Output each entry verbatim and exclude every picture from it.

> _MATERIAL SHOWN_
===

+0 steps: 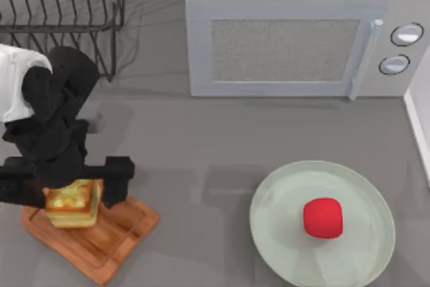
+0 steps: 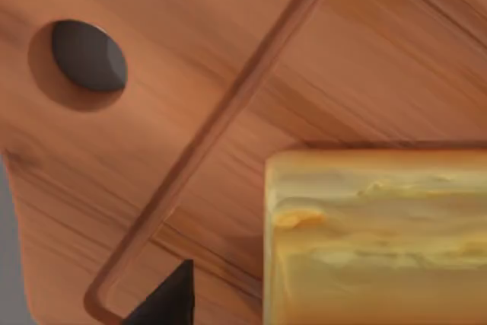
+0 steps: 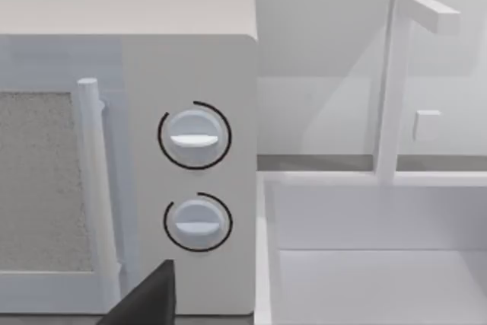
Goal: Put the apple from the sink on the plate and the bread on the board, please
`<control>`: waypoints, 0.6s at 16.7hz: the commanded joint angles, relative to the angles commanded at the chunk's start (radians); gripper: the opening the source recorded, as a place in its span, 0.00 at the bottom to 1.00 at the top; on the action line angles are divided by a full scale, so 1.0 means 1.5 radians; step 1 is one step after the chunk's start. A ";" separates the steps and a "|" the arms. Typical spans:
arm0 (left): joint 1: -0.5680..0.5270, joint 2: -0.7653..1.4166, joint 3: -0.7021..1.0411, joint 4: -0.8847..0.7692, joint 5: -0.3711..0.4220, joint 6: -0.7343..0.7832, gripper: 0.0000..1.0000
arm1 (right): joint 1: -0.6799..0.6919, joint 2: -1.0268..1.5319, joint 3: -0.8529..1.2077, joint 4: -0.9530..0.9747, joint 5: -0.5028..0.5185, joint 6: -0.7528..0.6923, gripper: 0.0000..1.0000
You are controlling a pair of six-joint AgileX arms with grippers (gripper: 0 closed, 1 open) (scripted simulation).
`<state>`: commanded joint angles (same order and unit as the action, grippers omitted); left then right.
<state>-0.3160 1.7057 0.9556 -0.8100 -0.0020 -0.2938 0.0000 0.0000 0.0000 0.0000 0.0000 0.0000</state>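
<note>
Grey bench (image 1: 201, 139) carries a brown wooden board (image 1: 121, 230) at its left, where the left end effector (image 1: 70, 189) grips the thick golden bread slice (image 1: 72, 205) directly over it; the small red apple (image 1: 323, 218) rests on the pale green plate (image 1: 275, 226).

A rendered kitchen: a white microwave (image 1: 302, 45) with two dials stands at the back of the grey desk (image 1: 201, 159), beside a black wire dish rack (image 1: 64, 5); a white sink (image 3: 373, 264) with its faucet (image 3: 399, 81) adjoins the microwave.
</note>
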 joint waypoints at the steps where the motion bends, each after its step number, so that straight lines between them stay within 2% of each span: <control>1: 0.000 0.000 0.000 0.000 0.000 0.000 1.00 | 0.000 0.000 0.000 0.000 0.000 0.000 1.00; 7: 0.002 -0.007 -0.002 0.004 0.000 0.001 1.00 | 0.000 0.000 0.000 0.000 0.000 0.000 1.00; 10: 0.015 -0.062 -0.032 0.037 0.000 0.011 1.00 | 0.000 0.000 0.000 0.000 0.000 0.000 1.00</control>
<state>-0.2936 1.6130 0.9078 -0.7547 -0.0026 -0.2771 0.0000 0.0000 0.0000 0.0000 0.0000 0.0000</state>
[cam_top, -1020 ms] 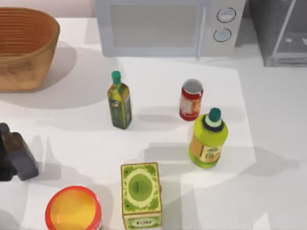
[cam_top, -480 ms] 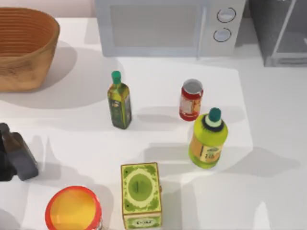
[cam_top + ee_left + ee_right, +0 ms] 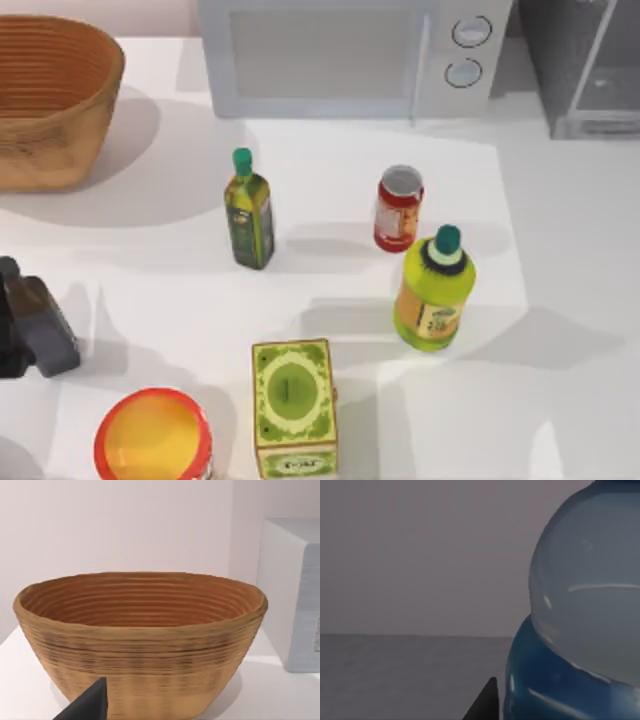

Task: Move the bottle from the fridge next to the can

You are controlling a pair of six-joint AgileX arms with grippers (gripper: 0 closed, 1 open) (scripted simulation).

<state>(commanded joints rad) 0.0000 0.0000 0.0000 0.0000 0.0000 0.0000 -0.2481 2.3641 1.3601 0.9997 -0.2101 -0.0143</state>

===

> _RESPONSE TO THIS EXERCISE_
+0 steps: 
+0 steps: 
+0 steps: 
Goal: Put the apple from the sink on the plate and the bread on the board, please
`<control>`: waypoints, 0.6s at 16.7hz: the commanded joint angles, relative to the angles commanded at the chunk's start (radians); gripper: the opening the source recorded, as a place in its span, 0.00 at the bottom to 1.00 at the top; on the action line angles are divided by a full scale, so 1.0 means 1.5 radians; step 1 is one step after the chunk's start. A ";" separates the steps and a "|" the arms. Typical spans:
arm0 (left): joint 1: -0.5680..0.5270, joint 2: -0.7653..1.4166, joint 3: -0.7021..1.0411, joint 4: -0.8847..0.7692, joint 5: -0.3711..0.4220, joint 6: -0.7343..0.7832, gripper: 0.0000..1.0000
arm1 (right): joint 1: -0.6799..0.6919, joint 2: -1.0268..1.5319, joint 3: -0.8529..1.2077, joint 4: -0.9530..0.9747, joint 5: -0.5028..0.5185, joint 6: -0.7528..0.6923, gripper: 0.0000..1.0000
You are controlling a pair of six-joint AgileX arms with grippers (gripper: 0 closed, 1 open) (scripted simulation).
`<state>`: commanded joint angles (same order and unit as the action, grippers omitted); left then right.
<state>-0.3160 1.7057 0.9556 -0.8100 -0.0020 -0.2938 0.0000 0.0000 0.0000 0.0000 0.0000 0.0000</state>
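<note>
Grey bench (image 1: 201, 139) carries a brown wooden board (image 1: 121, 230) at its left, where the left end effector (image 1: 70, 189) grips the thick golden bread slice (image 1: 72, 205) directly over it; the small red apple (image 1: 323, 218) rests on the pale green plate (image 1: 275, 226).

A rendered kitchen: a white microwave (image 1: 302, 45) with two dials stands at the back of the grey desk (image 1: 201, 159), beside a black wire dish rack (image 1: 64, 5); a white sink (image 3: 373, 264) with its faucet (image 3: 399, 81) adjoins the microwave.
</note>
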 joint waypoints at the steps where the motion bends, each after its step number, so that straight lines between them stay within 2% of each span: <control>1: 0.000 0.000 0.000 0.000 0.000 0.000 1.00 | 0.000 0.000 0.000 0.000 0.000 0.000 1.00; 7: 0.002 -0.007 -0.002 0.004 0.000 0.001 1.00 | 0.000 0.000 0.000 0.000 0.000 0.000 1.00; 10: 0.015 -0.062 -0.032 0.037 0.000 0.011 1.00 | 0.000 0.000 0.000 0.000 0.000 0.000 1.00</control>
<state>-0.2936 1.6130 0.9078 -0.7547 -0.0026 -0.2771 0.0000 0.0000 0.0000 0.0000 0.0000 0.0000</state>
[cam_top, -1020 ms] 
[cam_top, -480 ms] 
[cam_top + ee_left + ee_right, +0 ms] 

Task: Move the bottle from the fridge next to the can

You are controlling a pair of six-joint AgileX arms with grippers (gripper: 0 closed, 1 open) (scripted simulation).

<state>(commanded joints rad) 0.0000 0.0000 0.0000 0.0000 0.0000 0.0000 -0.2481 2.3641 1.3601 0.9997 -0.2101 -0.0143</state>

The answer requires nothing further.